That must have been quite the brainstorming session at Vice, tossing out ideas for their latest photo-gallery shocker. When you've already covered, "Donkey Sex: the Most Bizarre Tradition," the bar just keeps getting higher.
The results: a new set of pictures inspired by famous female writers who died by suicide, with beautifully framed models posing in their final moments. There's Sylvia Plath, kneeling at the stove. And Tawainese author Sanmao holding the nylons tightening around her neck. Each picture also includes a list of where to buy the fashion each model is wearing – the nylons included.
It is loathsome, on so many levels – misogynistic and dangerous, not least because Vice caters to young people, who have the highest rates of suicide. But don't blame those Vice editors. It's hard work to stay edgy, these days, when the line you're trying to be the first to cross keeps leaping ahead of you, and your Internet-travelling audience has seen it all before.
Even discussing this photo gallery is a quandary: After all, though you won't find a link here, you won't need to look far. Jezebel, a website that looks at news from a feminist perspective, did a piece on the photo gallery – which, aside from some brief words of outrage, just ran their own lineup of the pictures. The Telegraph took the better path: raising the issue of where this will all end – and the risk of glamourizing suicide, also without including a link. And Twitter was full of similar tweets, people voicing outrage, but refusing to link to the pics, which likely only prompted their followers to hunt them down.
At The Globe and Mail, we write about suicide with care, and although most experts believe discussing the issue openly is the best way to prevent it, we avoid explicitly depicting the manner of death. Of course, Vice, the purveyor of previous fine reads such "80s Coke Sluts" has no such constraints.
But for all its punker aspirations, as a recent New Yorker magazine details, Vice is not a little upstart any more – it is an international, multimedia corporation with dozens of office around the world, more than one million followers on YouTube, and a TV show on HBO. In 2011, it was valued at $200-million (U.S.). It grew up from a little periodical in Montreal by not growing up – priding itself on being a potty-mouthed teenager. Now that it's of mainstream proportions, does it have a greater responsibility? And shouldn't the mainstream investors and partners, by virtue of their profit-making corporate ties, be also held to account?
Perhaps surprisingly, something finally gave: On Tuesday afternoon, Vice took down the fashion spread and replaced it with a statement. " 'Last Words' … focused on the demise of a set of writers whose lives we very much wish weren't cut tragically short, especially at their own hands," it reads. "We will no longer display 'Last Words' on our website and apologize to anyone who was hurt or offended." Whether the apology was morally or corporately motivated is up for debate.
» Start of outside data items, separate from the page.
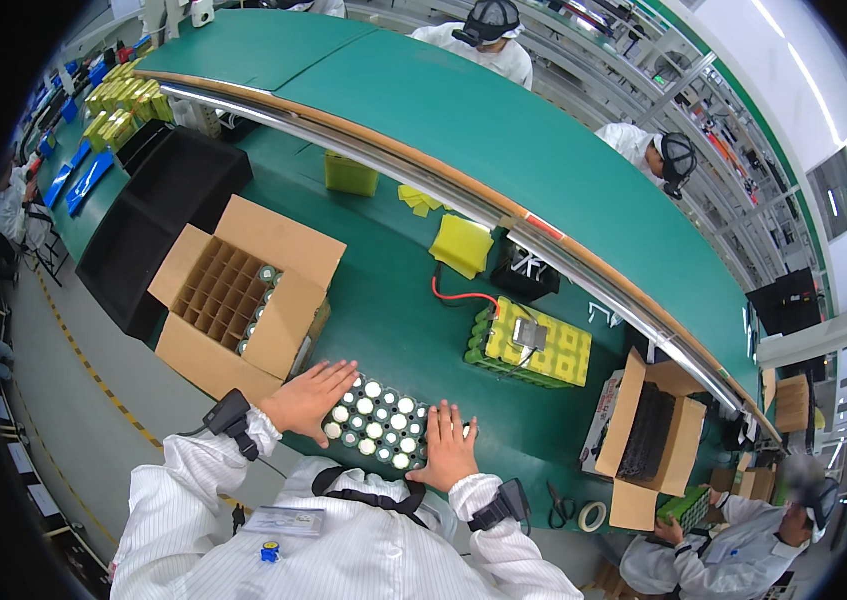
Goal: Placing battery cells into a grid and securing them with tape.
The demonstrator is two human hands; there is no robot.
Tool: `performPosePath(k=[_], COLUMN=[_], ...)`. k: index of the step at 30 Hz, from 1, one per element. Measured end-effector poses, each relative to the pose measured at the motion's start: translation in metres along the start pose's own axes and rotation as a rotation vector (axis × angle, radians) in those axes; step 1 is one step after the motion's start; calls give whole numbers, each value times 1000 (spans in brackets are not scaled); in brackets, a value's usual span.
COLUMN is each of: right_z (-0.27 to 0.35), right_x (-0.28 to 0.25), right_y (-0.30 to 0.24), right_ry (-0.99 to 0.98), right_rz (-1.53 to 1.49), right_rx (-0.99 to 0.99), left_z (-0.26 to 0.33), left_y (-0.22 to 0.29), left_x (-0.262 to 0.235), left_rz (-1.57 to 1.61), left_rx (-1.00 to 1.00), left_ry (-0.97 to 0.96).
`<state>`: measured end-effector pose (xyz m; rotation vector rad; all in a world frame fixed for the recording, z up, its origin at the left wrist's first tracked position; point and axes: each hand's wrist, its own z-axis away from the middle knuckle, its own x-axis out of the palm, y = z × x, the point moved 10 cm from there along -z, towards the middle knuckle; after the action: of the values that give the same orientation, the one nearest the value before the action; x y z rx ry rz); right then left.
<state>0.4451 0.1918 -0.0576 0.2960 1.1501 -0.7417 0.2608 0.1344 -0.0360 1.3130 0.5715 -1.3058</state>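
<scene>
A block of upright cylindrical battery cells (375,422) with white and silver ends sits in a black holder at the near edge of the green table, in front of my body. My left hand (313,400) lies along the block's left side, fingers stretched and spread. Against its right end rests my right hand (448,447), its fingers also apart and extended. Both palms touch the block's sides; their undersides are hidden. Close by on the left stands an open cardboard box (288,325) with a divider grid, several cells along its right side and many vacant slots.
Right of centre is a yellow-green battery pack (553,345) with a grey device and red cable. Scissors (560,507) and a tape roll (592,516) lie near another open carton (611,420). Black trays (163,215) stand left. A co-worker (733,540) holds a green pack at right.
</scene>
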Motion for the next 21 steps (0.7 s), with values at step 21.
performPosePath(k=[21], right_z=[-20], right_x=[-10], right_y=[-32], right_ry=[92], right_rz=[4], right_rx=[-25], left_z=[-1], left_y=[-8], left_x=[6], left_rz=[52], left_rx=[2], left_ry=[73])
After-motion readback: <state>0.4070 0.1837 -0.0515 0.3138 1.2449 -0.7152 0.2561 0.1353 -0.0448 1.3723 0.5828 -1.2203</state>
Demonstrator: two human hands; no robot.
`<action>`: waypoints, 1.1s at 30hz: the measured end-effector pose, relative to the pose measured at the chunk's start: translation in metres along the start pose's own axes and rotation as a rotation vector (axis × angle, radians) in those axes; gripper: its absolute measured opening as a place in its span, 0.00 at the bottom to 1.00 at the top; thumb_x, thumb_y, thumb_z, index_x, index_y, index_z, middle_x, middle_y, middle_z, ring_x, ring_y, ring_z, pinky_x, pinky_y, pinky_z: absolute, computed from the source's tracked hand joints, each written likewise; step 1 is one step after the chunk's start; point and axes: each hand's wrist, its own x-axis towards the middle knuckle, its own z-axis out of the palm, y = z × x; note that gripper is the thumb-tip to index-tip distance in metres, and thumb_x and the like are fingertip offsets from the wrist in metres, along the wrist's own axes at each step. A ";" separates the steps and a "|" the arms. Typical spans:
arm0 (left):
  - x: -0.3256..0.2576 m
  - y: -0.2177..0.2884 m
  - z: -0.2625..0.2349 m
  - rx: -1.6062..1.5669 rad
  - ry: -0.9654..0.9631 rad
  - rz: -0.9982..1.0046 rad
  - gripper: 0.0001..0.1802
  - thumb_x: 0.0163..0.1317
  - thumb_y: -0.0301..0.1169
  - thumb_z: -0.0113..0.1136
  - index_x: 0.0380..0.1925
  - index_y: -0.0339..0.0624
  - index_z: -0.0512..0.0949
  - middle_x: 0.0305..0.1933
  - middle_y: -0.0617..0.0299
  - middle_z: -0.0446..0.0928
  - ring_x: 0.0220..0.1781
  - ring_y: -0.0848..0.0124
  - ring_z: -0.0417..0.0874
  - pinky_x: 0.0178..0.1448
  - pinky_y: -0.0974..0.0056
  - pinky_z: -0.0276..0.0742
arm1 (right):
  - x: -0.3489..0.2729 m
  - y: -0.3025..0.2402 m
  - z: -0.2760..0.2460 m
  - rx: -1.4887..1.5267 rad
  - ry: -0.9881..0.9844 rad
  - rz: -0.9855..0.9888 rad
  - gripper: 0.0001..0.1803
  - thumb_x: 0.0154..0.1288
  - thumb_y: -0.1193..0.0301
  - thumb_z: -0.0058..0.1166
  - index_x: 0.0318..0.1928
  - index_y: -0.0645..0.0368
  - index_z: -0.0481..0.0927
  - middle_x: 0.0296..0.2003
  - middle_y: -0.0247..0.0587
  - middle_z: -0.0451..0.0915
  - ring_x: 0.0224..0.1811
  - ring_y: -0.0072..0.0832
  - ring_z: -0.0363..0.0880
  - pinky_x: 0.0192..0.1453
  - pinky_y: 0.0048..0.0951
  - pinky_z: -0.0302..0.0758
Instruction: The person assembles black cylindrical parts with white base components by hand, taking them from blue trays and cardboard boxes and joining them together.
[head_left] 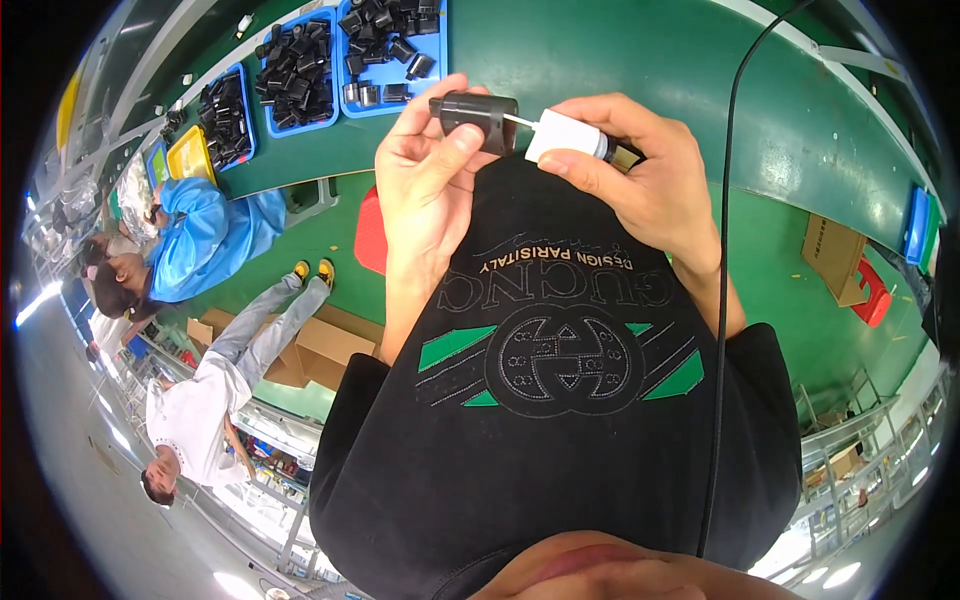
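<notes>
My left hand (425, 190) is closed round a black plastic housing (478, 112), short and rounded, with a small stub at its left end. Fingers and thumb of my right hand (655, 165) grip a white block-shaped piece (563, 138), which has a dark part at its right end, half covered by the fingers. A thin pale rod or wire (521, 121) spans the short gap between the white piece and the housing's right end. Whether it enters the housing is not clear. Both pieces are held up near the edge of the green workbench (600, 55).
Blue trays (398, 108) of black plastic parts stand on the bench at the far left, beside a yellow tray (192, 157). A black cable (728, 200) hangs down on the right. Two people are at left, in blue (215, 235) and white (195, 420). Cardboard (832, 258) stands right.
</notes>
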 end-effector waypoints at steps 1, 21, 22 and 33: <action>-0.001 0.000 0.000 0.054 -0.010 0.001 0.25 0.55 0.15 0.61 0.54 0.30 0.70 0.47 0.47 0.78 0.46 0.62 0.83 0.46 0.60 0.86 | 0.000 0.000 0.000 -0.008 -0.017 0.015 0.16 0.55 0.70 0.67 0.42 0.63 0.81 0.33 0.40 0.84 0.32 0.23 0.82 0.37 0.23 0.76; -0.026 0.017 0.016 0.225 -0.020 0.022 0.27 0.47 0.11 0.65 0.51 0.29 0.72 0.44 0.49 0.79 0.44 0.67 0.83 0.46 0.67 0.84 | -0.010 0.000 0.011 -0.182 0.015 -0.255 0.16 0.54 0.70 0.66 0.44 0.60 0.81 0.27 0.39 0.80 0.19 0.22 0.72 0.22 0.23 0.67; -0.026 0.016 0.018 0.247 -0.035 0.045 0.27 0.47 0.10 0.65 0.51 0.28 0.72 0.45 0.49 0.78 0.44 0.66 0.82 0.46 0.66 0.84 | -0.009 -0.004 0.010 -0.208 -0.019 -0.240 0.18 0.53 0.70 0.67 0.45 0.61 0.81 0.27 0.38 0.79 0.20 0.23 0.71 0.24 0.24 0.68; -0.038 0.022 0.031 0.570 -0.213 0.315 0.27 0.44 0.12 0.69 0.49 0.29 0.76 0.46 0.51 0.78 0.47 0.66 0.81 0.51 0.64 0.83 | 0.000 0.011 0.020 -0.023 -0.076 -0.503 0.34 0.48 0.57 0.65 0.55 0.62 0.77 0.34 0.37 0.74 0.34 0.26 0.71 0.36 0.25 0.69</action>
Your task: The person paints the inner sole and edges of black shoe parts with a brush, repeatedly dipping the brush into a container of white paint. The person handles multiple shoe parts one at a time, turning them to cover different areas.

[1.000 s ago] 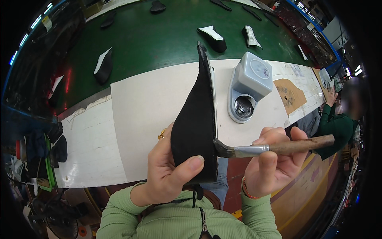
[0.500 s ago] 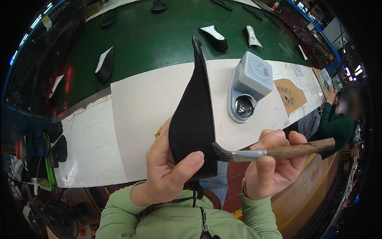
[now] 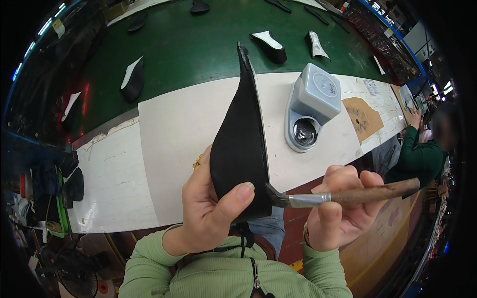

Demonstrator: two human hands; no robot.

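While we work over the white table [image 3: 164, 129], open room lies left of the black shoe piece [image 3: 241, 144]; the green belt [image 3: 198, 44] behind carries more pieces, and the grey glue pot [image 3: 310, 107] sits near on the right. Since a second ago the piece has barely shifted, tip a touch further left. Our left hand [image 3: 208, 208] is clamped on the piece, thumb across its lower edge, holding it upright. Our right hand [image 3: 340, 208] is closed round the brush [image 3: 343, 196], bristles touching the piece's lower right edge.
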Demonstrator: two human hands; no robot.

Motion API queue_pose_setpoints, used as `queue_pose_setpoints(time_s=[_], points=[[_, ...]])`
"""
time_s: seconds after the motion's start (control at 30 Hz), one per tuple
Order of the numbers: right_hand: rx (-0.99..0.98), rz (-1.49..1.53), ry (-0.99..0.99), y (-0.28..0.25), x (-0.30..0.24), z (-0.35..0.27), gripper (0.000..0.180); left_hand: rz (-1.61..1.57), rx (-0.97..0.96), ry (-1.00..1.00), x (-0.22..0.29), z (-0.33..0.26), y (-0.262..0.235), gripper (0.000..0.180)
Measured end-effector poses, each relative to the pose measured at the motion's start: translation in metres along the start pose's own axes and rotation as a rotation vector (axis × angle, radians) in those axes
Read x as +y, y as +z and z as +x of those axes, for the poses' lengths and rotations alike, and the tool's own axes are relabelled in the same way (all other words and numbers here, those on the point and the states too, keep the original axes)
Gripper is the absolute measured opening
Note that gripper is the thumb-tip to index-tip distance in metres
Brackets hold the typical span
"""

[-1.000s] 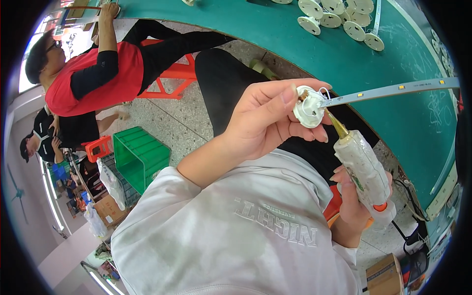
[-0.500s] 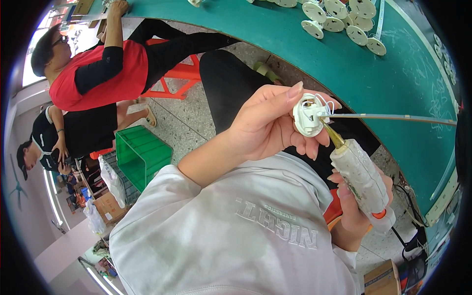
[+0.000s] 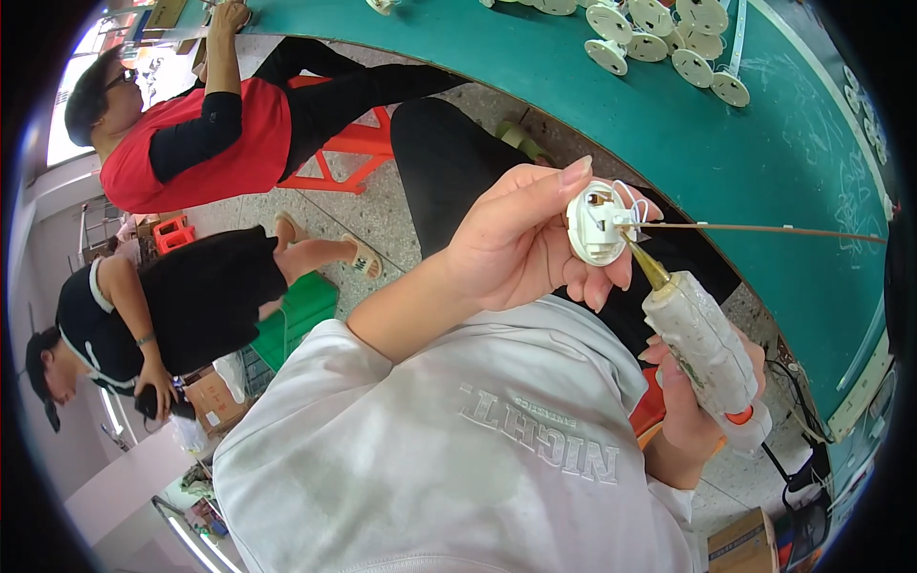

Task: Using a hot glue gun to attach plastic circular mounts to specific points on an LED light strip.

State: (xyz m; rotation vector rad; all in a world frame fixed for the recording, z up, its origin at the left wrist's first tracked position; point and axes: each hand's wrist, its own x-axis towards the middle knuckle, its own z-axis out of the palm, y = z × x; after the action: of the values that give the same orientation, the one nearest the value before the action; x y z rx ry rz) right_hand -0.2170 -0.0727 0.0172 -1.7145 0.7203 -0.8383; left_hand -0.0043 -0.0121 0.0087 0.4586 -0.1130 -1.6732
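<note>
My left hand [image 3: 521, 244] holds a white round plastic part [image 3: 594, 225] with thin white wires, thumb on top and fingers curled under it. A long thin strip [image 3: 764, 230] runs from the part to the right over the green table [image 3: 764, 143]. My right hand [image 3: 693, 411] grips a pale glue gun [image 3: 702, 349] with an orange trigger. Its brass nozzle [image 3: 650, 267] points up and touches the lower right edge of the part.
Several more white round parts [image 3: 659, 38] lie on the table's far side. A person in a red top [image 3: 191, 143] sits by an orange stool [image 3: 353, 143]. Another person in black [image 3: 172, 306] sits near a green crate [image 3: 296, 315]. A cardboard box [image 3: 745, 544] stands lower right.
The strip has turned from flat-on to edge-on. The glue gun nozzle has come up to the part's edge. The view has shifted a little, with the seated people lower in the picture.
</note>
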Motion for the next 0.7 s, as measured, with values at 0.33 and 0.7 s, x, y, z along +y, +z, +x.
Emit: queue_pose_setpoints(time_s=[0.33, 0.7], points=[[-0.031, -0.001, 0.052, -0.010, -0.005, 0.019, 0.018, 0.066, -0.083, -0.013, 0.004, 0.014, -0.006, 0.063], [-0.013, -0.005, -0.005, -0.012, -0.007, -0.009, 0.018, 0.083, -0.005, -0.044, -0.013, -0.003, 0.003, 0.066]])
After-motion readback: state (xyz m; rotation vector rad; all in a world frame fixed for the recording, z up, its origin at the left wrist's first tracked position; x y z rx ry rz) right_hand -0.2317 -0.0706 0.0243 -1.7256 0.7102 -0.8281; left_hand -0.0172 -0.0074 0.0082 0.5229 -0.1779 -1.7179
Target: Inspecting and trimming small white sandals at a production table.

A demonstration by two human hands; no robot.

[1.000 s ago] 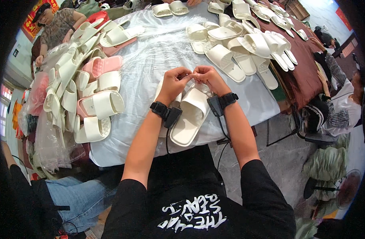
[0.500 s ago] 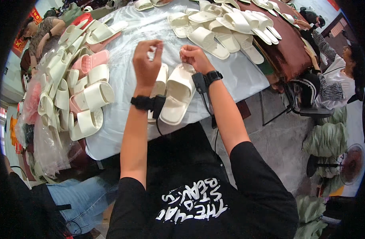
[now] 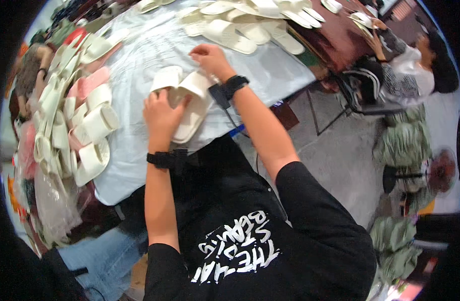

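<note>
A pair of cream slide slippers lies side by side on the pale plastic sheet (image 3: 134, 150) in front of me. My left hand (image 3: 162, 116) is on the left slipper (image 3: 168, 78), fingers bent over its strap and thumb apart, towards the other one. It hides that slipper's near part. Beside it, the right slipper (image 3: 192, 123) points the same way, its strap uncovered. Just beyond its far end my right hand (image 3: 211, 61) is raised, fingers bent and drawn together. Whether something small is between them I cannot make out.
Cream and pink slippers (image 3: 94, 123) are heaped at the table's left edge. More cream slippers (image 3: 230, 35) lie at the far side. A person (image 3: 408, 75) sits at the right; another person (image 3: 29, 75) is at the far left. A fan (image 3: 440, 170) stands at the right.
My left hand has come down from the air onto the left slipper. The right hand has moved slightly left and up in the picture. The whole view has shifted.
</note>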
It used to be that fringe magazines existed on the fringes – now photo galleries of suicidal women are posted online, where anyone can see them, and the controversy they generate, even if the content is eventually retracted, serves to draw more clicks. That puts those who want to challenge the notion that these editorial choices are harmless – that they're just "overreacting," or "can't take a joke"– in a tough spot. But pretending it's not there didn't work for suicide prevention, and it won't work here.
Standards around social responsibility have fallen while content has become more accessible. And this isn't the work of disenfranchised weirdos in their basement – these are powerful corporations (like Facebook with its hate-crime problem) delivering the message, or at least enabling its delivery, and making scads of money at it.
How far will they go? As far as they can. After all, if there are consequences, the loss is ours to bear.